Przed nami rozpościerają się Trzy Korony, Wielka Przechyba, Radziejowa i kilkanaście innych szczytów oświetlonych przez słońce. Siadamy na ławce ustawionej na wprost tego cudownego widoku. W dole, na mocno zielonych pagórkach pasą się muczące krowy, słychać wyłaniający się traktor, gromada dzieci biegnie do schroniska, a pan od kolejki linowej przycina drzemkę na jednym z krzesełek. Wkrótce schodzimy na dół i kupujemy zimne piwo z sokiem malinowym. Na niebie widać już kolory zbliżającego się zachodu słońca, a my bujamy się na drewnianej ławce i cieszymy udanym popołudniem.
Rezerwat przyrody Biała Woda
Wracam do centrum Jaworek i jak zwykle wypatrujemy tabliczek ze szlakami. Widzimy, że zaledwie 1,5 kilometra dalej znajdziemy rezerwat Biała Woda. Biała Woda? Brzmi ciekawie, idziemy!

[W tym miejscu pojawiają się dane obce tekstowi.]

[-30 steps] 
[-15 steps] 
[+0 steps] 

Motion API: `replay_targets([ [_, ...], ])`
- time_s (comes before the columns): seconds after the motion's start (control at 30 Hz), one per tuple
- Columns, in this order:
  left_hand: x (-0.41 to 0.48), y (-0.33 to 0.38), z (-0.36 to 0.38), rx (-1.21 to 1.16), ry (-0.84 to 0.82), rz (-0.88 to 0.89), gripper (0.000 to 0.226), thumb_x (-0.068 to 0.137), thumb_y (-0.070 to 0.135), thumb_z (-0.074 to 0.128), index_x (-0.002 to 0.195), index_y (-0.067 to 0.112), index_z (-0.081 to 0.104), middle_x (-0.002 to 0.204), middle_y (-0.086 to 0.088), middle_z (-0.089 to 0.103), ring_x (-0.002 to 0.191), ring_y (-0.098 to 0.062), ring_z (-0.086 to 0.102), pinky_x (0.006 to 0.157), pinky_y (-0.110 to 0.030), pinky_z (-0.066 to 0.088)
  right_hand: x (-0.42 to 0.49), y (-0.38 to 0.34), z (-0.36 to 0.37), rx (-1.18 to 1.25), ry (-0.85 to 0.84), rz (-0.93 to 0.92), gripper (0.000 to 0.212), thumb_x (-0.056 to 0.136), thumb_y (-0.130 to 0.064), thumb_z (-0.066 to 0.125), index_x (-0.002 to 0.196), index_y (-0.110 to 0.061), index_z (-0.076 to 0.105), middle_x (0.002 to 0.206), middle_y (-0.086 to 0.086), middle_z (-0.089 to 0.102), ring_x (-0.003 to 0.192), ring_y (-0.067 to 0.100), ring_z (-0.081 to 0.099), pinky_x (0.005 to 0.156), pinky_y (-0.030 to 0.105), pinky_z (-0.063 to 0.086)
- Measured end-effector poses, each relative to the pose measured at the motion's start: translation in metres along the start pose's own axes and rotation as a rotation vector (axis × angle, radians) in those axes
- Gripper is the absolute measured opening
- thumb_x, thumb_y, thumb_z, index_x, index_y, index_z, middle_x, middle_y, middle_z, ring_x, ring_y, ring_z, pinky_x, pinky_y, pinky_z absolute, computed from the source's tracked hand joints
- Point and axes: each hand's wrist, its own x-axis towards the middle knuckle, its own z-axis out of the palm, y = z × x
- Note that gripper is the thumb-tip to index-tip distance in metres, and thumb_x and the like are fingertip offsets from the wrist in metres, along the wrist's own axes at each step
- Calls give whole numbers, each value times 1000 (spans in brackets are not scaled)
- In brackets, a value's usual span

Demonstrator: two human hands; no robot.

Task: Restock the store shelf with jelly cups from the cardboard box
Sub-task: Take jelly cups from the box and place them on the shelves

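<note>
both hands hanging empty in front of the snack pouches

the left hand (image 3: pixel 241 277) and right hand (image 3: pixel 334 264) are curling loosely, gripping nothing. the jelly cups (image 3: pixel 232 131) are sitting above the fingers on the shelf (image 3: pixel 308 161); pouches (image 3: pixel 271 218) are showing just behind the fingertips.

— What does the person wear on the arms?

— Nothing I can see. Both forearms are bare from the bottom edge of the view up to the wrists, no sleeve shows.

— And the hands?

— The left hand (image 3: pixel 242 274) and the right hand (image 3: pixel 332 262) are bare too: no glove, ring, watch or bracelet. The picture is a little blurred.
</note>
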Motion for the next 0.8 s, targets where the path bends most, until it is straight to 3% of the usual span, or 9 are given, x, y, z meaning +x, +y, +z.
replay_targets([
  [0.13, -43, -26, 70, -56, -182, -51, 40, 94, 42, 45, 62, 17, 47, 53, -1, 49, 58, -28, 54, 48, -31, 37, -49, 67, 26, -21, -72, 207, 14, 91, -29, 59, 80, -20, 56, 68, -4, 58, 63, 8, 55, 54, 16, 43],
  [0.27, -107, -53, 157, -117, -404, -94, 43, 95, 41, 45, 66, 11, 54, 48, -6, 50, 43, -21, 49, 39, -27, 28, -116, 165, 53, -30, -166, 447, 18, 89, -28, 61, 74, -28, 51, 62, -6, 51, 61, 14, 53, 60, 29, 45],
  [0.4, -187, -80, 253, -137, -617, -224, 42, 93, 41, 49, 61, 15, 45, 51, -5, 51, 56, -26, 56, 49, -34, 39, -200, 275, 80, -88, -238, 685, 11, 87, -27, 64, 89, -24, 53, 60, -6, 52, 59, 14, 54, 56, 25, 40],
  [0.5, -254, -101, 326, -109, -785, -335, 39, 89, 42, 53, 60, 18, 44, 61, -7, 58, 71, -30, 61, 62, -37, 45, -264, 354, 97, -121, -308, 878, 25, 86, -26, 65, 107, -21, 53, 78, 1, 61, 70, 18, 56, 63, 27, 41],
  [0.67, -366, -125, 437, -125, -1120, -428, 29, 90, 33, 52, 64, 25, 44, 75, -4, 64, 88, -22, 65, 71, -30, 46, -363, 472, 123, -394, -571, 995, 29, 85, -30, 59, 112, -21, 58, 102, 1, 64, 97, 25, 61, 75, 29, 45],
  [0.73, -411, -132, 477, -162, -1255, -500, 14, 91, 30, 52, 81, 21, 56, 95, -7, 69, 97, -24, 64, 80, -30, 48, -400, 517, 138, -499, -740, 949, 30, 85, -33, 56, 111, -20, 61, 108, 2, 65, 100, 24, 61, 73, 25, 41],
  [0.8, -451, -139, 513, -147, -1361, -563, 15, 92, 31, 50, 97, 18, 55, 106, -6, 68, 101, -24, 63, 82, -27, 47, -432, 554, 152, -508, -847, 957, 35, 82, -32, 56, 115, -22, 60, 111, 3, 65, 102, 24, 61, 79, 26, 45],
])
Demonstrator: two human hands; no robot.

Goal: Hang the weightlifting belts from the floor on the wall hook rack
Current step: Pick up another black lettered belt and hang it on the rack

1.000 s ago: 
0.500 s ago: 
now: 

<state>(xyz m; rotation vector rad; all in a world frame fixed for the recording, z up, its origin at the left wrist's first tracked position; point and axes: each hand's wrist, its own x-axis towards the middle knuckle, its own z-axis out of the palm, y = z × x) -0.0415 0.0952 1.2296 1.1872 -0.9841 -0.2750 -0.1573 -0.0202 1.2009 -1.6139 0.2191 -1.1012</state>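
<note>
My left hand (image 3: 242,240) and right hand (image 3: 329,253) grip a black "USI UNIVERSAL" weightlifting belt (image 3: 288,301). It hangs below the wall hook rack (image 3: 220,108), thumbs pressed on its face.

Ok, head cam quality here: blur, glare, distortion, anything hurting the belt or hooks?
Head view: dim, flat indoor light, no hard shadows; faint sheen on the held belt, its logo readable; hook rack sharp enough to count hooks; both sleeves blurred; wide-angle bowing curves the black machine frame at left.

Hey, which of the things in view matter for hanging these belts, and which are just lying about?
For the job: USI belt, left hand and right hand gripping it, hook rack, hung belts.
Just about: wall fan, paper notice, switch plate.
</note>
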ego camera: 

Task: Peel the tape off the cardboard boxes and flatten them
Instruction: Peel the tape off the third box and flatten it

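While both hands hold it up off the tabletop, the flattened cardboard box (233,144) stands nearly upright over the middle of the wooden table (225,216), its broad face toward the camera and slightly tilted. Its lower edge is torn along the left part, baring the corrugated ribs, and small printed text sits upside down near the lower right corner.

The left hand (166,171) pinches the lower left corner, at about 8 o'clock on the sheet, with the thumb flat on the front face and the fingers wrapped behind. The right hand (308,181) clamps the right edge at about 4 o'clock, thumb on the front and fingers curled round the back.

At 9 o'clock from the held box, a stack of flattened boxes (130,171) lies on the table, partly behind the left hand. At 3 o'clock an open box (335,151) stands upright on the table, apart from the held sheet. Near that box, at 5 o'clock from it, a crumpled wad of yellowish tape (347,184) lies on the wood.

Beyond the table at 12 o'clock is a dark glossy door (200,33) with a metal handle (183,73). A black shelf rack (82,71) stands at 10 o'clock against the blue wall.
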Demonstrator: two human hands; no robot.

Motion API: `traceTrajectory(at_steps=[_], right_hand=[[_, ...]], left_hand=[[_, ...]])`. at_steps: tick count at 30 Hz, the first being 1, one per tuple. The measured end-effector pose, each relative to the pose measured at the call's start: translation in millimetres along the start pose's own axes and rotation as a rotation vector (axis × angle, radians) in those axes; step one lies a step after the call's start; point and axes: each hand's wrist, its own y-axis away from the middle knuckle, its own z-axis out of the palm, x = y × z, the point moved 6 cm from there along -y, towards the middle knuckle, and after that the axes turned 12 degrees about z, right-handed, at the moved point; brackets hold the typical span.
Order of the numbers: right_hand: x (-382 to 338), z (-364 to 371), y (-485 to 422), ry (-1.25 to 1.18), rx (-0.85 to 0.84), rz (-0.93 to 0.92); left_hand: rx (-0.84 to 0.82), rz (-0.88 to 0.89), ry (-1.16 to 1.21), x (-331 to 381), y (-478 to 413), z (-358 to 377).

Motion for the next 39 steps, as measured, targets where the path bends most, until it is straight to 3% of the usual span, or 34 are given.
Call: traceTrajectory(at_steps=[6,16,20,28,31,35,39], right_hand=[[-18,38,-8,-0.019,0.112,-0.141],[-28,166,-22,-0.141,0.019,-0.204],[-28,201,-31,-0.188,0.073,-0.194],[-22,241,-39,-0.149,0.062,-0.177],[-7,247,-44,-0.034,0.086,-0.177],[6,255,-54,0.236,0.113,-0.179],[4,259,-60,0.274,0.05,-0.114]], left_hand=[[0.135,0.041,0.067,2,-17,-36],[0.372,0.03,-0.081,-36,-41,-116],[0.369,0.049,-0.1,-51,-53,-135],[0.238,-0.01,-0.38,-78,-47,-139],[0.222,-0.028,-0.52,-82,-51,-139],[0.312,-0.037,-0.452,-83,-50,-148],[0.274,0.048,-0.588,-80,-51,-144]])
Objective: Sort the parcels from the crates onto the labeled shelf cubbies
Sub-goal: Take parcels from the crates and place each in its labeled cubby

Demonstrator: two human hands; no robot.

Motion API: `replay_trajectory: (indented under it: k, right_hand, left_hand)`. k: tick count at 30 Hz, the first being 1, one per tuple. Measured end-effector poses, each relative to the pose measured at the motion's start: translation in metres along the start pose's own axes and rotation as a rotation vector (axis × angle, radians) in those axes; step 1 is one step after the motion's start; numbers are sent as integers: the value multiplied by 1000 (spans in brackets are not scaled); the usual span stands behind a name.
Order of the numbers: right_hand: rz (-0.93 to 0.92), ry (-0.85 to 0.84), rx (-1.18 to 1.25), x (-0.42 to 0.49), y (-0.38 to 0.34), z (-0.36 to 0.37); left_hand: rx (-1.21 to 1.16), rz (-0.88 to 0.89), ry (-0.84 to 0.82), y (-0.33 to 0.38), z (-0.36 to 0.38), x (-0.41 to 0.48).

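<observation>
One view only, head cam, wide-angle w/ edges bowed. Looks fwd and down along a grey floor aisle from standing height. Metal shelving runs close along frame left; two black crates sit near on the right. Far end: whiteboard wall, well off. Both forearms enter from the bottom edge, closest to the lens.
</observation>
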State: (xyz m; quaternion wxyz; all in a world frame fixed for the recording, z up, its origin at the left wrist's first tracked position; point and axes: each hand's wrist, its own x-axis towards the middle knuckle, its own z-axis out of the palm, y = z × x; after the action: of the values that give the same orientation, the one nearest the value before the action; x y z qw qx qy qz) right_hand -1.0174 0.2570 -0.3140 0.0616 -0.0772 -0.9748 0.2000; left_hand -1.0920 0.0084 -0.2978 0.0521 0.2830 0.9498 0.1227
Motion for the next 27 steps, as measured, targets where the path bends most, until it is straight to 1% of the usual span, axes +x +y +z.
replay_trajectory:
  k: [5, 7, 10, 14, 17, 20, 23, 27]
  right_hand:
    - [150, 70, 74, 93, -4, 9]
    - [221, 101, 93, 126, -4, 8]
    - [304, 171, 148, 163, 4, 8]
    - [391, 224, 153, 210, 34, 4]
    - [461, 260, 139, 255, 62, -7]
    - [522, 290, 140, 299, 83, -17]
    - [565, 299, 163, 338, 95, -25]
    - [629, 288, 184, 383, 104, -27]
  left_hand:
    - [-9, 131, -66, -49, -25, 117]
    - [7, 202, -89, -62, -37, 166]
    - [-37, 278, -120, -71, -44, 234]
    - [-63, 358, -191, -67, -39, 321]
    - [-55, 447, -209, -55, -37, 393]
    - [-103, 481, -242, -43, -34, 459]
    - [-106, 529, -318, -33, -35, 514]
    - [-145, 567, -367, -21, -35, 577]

Mamy jeszcze sporo czasu nim zapadnie zmrok, więc niczym się nie przejmując, podążamy szlakiem. Ponownie towarzyszy nam drewniana zabudowa i rozległe pastwiska. Słyszymy już dźwięki potoku i chwilę później idziemy wzdłuż Białej Wody. Tak samo jak Wąwóz Homole, zachwyca nas swoimi kaskadami i kamienistym korytem. Na trasie podziwiamy wapienne skały, zabarwione przeróżnymi kolorami. Na pięknych polanach stoją bacówki i wielkie gospodarstwa. Koniec końców opuszcza nas piękna pogoda i nad naszymi głowami szaleje już wcześniej prześladująca nas burza. Cofamy się więc do Jaworek, skąd bus zawozi nas do Szczawnicy.
To był naprawdę dobry dzień, a Szczawnicę rekomendujemy jako świetne miejsce wypoczynkowe. Kolejne już nie będą tak wygodne!